▶ _Problem_
Extract precisely the lines of the entries below, from the first line through the line containing "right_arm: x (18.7".

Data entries
========================================

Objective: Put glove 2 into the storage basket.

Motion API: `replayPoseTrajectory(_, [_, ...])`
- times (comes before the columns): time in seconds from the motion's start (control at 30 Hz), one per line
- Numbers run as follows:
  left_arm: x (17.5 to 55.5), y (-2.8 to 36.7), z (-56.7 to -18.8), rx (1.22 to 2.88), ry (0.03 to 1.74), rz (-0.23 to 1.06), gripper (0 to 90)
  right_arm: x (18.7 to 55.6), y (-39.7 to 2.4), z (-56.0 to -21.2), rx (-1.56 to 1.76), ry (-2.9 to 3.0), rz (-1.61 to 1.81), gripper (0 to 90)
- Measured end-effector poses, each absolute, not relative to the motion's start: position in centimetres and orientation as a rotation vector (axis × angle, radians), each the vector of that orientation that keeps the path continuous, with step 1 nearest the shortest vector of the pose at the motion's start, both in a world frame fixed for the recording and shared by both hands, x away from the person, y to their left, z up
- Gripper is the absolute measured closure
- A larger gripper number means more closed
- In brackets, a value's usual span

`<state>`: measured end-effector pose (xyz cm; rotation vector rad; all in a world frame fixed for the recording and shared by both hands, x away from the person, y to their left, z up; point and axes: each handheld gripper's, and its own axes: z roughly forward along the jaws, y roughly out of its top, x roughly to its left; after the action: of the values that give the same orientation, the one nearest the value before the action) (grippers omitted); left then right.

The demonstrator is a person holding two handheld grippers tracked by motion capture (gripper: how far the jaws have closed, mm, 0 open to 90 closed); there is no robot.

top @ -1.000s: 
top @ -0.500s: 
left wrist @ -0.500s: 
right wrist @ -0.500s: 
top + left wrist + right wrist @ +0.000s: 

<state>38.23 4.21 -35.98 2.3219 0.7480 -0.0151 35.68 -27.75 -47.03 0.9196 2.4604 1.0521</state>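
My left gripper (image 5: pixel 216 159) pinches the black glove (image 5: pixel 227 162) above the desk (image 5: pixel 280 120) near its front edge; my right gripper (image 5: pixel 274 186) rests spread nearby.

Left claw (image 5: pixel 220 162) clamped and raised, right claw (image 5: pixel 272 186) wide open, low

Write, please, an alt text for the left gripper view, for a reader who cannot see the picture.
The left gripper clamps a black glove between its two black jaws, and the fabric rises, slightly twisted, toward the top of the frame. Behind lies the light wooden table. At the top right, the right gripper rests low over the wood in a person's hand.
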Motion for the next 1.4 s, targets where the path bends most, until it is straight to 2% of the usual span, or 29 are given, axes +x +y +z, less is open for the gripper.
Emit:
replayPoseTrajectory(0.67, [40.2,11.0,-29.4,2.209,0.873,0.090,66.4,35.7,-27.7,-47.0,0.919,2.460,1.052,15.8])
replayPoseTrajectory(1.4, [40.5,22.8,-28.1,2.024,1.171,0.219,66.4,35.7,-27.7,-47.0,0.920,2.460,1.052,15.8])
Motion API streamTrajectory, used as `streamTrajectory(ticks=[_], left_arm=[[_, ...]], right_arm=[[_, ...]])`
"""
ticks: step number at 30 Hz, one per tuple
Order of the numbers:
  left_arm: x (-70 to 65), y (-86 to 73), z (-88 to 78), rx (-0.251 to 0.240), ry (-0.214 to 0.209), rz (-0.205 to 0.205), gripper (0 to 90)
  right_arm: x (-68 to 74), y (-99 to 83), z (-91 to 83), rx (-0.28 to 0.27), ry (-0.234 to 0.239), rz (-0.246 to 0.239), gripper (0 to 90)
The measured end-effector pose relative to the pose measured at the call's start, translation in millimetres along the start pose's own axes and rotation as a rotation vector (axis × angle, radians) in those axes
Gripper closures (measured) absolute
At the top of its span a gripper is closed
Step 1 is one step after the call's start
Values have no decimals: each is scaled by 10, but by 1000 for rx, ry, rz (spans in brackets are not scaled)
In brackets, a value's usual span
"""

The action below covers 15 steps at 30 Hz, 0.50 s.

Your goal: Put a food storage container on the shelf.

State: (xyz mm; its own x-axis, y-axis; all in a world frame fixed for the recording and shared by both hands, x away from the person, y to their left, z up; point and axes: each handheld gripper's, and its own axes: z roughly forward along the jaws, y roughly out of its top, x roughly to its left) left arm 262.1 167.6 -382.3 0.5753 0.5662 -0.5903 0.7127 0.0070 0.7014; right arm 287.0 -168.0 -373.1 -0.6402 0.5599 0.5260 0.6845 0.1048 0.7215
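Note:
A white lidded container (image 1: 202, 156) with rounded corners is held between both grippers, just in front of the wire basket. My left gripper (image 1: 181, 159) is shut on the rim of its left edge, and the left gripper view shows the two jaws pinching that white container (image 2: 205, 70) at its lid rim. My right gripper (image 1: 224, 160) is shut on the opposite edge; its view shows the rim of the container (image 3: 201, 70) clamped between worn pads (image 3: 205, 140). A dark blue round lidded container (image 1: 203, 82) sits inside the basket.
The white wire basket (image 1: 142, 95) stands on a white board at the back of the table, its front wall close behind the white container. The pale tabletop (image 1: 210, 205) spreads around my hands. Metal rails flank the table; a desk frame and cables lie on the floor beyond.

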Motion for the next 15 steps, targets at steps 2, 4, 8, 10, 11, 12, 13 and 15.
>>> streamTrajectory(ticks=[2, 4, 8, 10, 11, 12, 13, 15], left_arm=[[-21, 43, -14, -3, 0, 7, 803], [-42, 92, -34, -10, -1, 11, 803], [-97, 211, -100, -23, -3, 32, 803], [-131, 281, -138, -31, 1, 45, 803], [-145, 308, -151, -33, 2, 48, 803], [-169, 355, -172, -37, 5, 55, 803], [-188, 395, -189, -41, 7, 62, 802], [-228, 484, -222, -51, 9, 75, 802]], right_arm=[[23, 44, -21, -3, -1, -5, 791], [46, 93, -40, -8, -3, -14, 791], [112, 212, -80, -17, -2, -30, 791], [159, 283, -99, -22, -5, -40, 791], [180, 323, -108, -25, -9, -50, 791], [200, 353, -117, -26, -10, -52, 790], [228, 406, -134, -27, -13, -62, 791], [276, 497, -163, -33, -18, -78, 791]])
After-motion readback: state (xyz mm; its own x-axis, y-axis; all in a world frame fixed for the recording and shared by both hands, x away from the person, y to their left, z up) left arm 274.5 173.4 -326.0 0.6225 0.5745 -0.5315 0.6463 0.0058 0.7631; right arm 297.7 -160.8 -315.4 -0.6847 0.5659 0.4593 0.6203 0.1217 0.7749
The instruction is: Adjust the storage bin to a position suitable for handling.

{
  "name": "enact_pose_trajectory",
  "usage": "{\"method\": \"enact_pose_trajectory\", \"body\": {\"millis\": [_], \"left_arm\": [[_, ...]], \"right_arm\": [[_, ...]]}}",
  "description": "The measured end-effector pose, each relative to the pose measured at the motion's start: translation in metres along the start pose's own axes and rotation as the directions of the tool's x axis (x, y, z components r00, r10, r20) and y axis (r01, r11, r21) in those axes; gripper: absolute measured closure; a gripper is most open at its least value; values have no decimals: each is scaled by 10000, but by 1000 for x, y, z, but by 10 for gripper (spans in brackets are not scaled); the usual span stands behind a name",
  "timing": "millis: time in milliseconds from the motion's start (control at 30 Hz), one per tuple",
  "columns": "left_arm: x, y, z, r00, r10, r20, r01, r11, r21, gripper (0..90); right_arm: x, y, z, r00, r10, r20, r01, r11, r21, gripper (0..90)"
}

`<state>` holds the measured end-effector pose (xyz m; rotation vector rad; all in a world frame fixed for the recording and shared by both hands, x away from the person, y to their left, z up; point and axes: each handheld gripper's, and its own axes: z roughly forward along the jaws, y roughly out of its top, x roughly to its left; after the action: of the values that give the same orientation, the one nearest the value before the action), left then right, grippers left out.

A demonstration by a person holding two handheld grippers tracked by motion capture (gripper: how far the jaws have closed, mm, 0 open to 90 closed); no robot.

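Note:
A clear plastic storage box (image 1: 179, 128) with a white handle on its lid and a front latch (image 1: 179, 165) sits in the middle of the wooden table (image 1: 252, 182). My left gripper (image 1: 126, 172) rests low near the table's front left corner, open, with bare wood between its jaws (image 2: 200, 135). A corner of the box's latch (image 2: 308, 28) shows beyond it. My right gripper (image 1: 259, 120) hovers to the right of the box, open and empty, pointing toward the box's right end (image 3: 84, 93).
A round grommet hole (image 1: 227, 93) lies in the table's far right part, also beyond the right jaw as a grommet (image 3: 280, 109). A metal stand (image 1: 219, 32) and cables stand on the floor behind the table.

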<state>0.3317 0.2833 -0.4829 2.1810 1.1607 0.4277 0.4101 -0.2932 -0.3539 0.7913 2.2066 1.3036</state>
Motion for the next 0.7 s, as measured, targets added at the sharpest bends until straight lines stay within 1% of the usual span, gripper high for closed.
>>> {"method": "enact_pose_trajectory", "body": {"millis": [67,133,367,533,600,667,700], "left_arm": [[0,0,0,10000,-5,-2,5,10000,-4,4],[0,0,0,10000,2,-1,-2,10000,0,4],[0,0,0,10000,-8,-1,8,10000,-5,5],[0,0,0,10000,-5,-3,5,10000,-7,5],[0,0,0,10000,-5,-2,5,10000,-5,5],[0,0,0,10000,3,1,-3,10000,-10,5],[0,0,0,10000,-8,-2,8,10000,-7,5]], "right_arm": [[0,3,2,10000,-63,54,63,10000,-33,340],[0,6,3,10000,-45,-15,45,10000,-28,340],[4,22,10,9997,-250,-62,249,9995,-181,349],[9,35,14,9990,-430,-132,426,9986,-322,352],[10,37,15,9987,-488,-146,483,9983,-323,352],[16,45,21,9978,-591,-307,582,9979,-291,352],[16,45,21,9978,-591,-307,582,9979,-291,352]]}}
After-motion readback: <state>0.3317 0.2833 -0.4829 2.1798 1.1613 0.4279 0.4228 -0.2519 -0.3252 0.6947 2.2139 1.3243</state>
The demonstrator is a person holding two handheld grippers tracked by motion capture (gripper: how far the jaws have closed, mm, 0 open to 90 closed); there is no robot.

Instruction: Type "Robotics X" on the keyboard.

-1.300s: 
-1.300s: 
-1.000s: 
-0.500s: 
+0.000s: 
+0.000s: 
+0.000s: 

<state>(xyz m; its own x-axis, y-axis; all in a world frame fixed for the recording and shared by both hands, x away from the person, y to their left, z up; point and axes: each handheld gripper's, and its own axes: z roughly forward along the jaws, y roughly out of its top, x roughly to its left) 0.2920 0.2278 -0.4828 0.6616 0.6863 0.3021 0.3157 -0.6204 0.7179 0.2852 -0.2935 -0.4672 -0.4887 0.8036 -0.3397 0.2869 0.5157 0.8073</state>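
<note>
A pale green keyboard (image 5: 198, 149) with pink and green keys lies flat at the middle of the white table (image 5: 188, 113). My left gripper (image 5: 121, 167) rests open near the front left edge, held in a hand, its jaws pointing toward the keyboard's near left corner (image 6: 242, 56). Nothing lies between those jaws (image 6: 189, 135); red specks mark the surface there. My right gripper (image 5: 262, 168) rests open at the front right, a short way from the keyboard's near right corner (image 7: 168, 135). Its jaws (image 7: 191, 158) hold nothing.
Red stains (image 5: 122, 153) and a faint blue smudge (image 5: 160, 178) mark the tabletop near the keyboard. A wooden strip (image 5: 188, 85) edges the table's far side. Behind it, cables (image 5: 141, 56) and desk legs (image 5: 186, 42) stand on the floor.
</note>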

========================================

▶ _Your solution_
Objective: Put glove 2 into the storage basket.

Motion API: `replayPoseTrajectory(_, [_, ...])`
- times (comes before the columns): time in seconds from the motion's start (control at 30 Hz), one per line
- Numbers run as follows:
  left_arm: x (17.5 to 55.5), y (-2.8 to 36.7), z (-56.7 to -18.8), rx (1.22 to 2.88), ry (0.03 to 1.74), rz (-0.23 to 1.06), gripper (0 to 90)
  right_arm: x (18.7 to 55.6), y (-39.7 to 2.4), z (-56.0 to -21.2), rx (-1.56 to 1.76), ry (-2.9 to 3.0), rz (-1.61 to 1.81), gripper (0 to 90)

What appears above is the complete answer to the exercise.